**TASK**.
For this exercise, copy out each line of the material below that includes "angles".

────

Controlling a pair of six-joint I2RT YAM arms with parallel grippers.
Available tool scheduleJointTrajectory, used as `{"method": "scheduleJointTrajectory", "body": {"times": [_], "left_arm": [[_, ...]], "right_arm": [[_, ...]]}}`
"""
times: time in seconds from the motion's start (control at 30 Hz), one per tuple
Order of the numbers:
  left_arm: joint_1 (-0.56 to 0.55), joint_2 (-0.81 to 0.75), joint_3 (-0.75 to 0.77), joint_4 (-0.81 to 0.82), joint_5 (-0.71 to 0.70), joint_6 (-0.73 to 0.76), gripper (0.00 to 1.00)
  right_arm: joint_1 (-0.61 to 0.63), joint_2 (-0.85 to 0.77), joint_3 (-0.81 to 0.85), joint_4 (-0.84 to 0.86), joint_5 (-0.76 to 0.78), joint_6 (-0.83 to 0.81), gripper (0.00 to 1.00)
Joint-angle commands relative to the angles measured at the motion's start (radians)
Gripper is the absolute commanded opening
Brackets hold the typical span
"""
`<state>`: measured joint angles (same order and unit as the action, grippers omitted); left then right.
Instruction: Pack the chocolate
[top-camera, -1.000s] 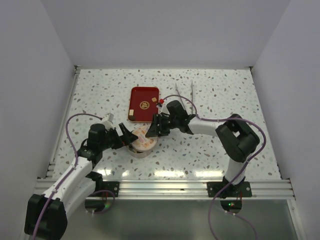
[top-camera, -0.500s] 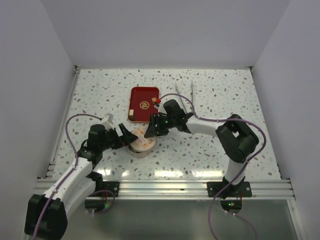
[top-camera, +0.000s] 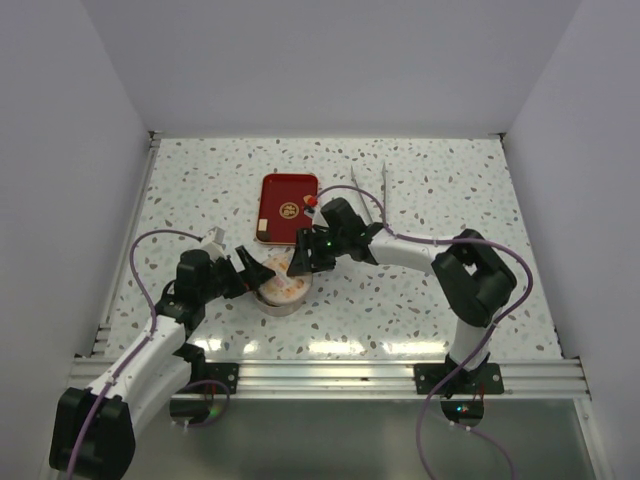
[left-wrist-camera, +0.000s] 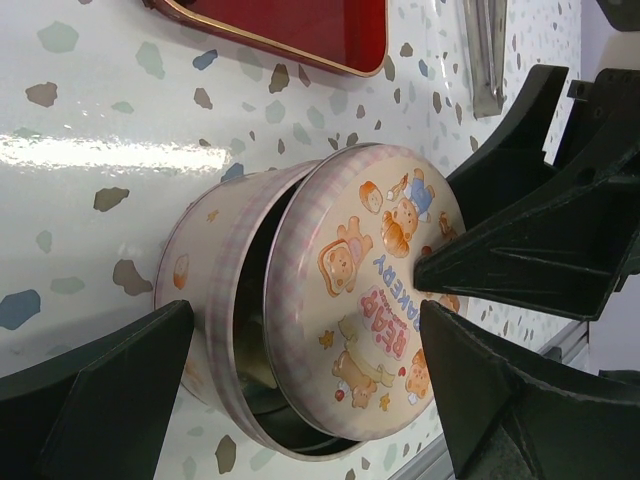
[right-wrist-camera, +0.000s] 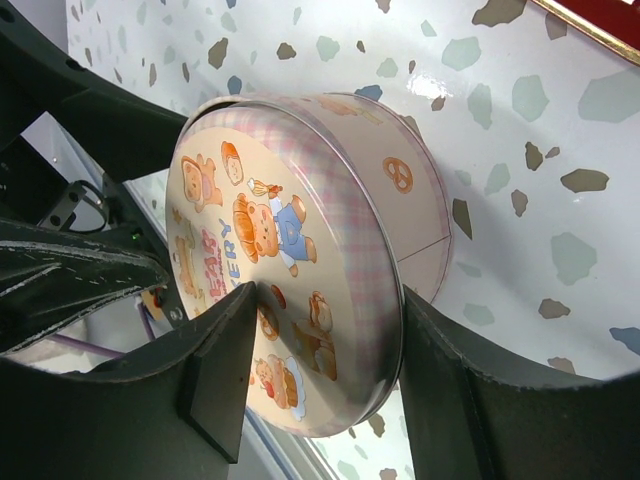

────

**WRITTEN RESPONSE**.
Joint-angle commands relative to the angles measured at the motion's start (radians)
`<state>`: measured joint angles (same order and unit as the action, grippers omitted); left then right.

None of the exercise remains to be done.